Starting with the line that contains "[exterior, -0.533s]", return every line through the end of the listing below exactly as written. Omit the pictures.

━━━━━━━━━━━━━━━━

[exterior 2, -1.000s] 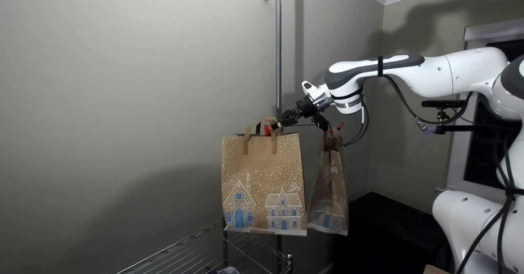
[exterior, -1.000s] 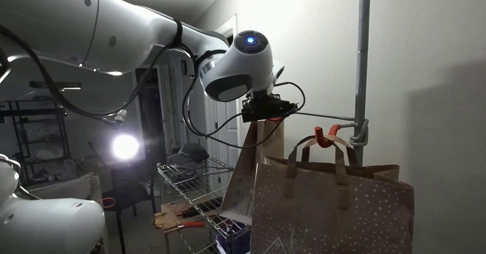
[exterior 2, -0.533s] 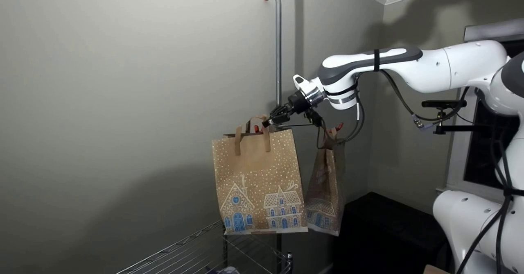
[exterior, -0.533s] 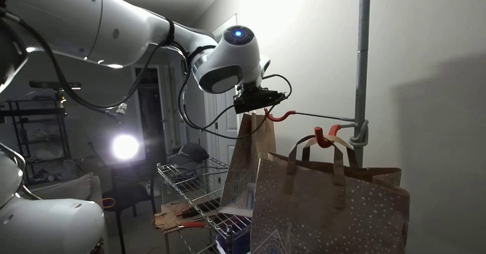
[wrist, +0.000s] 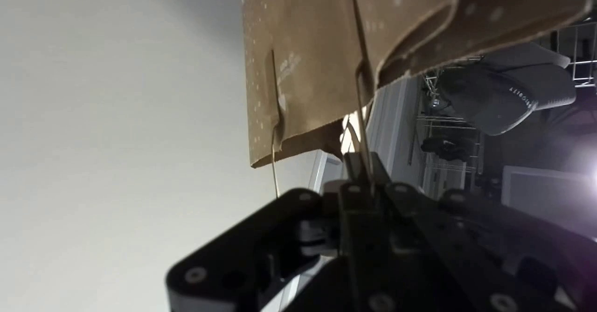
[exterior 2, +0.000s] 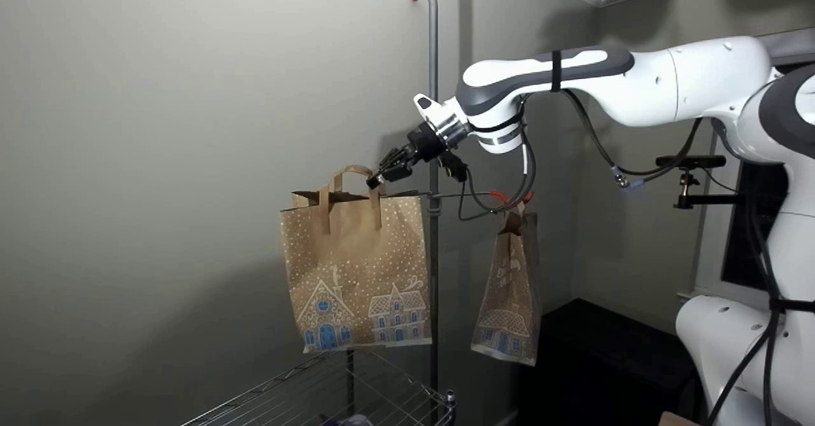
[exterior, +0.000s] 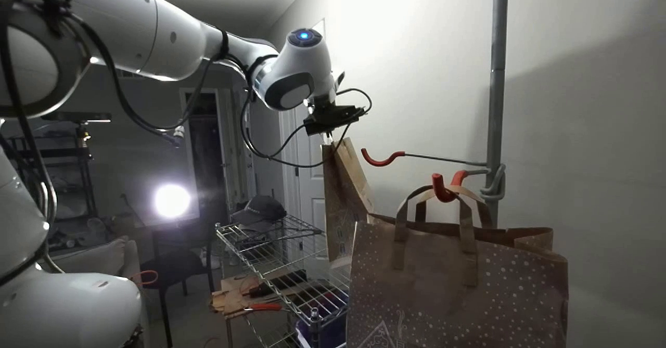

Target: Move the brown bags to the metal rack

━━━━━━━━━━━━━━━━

__YOUR SOLUTION__:
[exterior, -0.533s] 
[wrist, +0.000s] 
[exterior 2, +0.000s] 
[exterior, +0.000s] 

Target: Move the brown bags to the metal rack

Nothing more is required for this answer.